* [Stored data]
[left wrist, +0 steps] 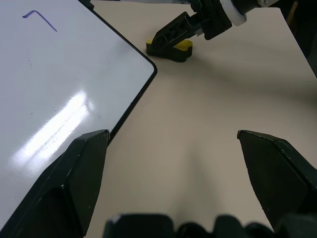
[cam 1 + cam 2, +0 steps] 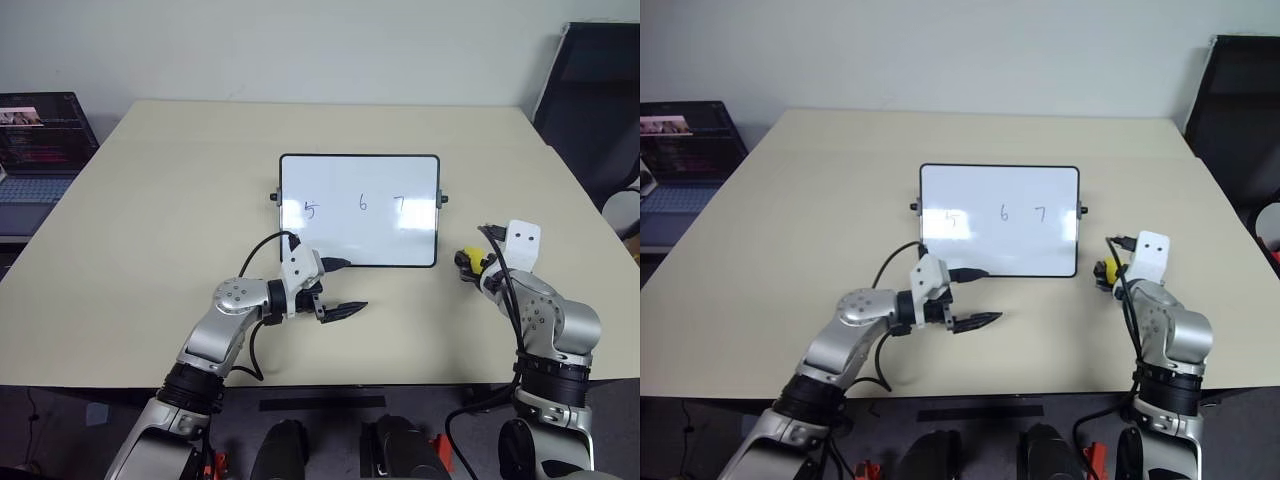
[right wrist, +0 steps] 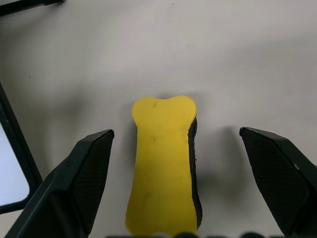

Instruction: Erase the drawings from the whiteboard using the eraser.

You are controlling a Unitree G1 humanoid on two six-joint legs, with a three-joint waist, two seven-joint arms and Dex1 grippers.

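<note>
Right claw (image 3: pixel 176 186) hangs wide open over the yellow eraser (image 3: pixel 161 163), one black finger on each side and neither touching it. The eraser lies flat on the beige table (image 2: pixel 150 200), just beside the whiteboard's (image 2: pixel 360 185) near right corner. On the board, the handwritten drawings (image 2: pixel 362 205) read "5", "6" and "7" in a row. From the right wrist, the eraser shows a waisted, bone-like outline with a dark underside, a shape the head cameras cannot resolve. From the left wrist, one pen stroke and the board's rounded black corner are visible, with the right claw at the eraser beyond. Left claw (image 2: pixel 338 310) hovers spread and empty over the table near the board's front edge. A laptop (image 2: pixel 35 140) sits at far left.
</note>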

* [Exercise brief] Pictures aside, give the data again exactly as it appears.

* [Answer area]
[left wrist, +0 steps] 
[cam 1 + cam 2, +0 steps] 
[right wrist, +0 steps] 

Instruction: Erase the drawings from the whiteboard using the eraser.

You are controlling a Unitree G1 humanoid on two six-joint legs, with a three-joint waist, two seven-joint arms and Dex1 grippers.

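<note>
Right claw (image 3: pixel 176 186) hangs wide open over the yellow eraser (image 3: pixel 161 163), one black finger on each side and neither touching it. The eraser lies flat on the beige table (image 2: pixel 150 200), just beside the whiteboard's (image 2: pixel 360 185) near right corner. On the board, the handwritten drawings (image 2: pixel 362 205) read "5", "6" and "7" in a row. From the right wrist, the eraser shows a waisted, bone-like outline with a dark underside, a shape the head cameras cannot resolve. From the left wrist, one pen stroke and the board's rounded black corner are visible, with the right claw at the eraser beyond. Left claw (image 2: pixel 338 310) hovers spread and empty over the table near the board's front edge. A laptop (image 2: pixel 35 140) sits at far left.
</note>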

Nothing else remains to be done for this exercise.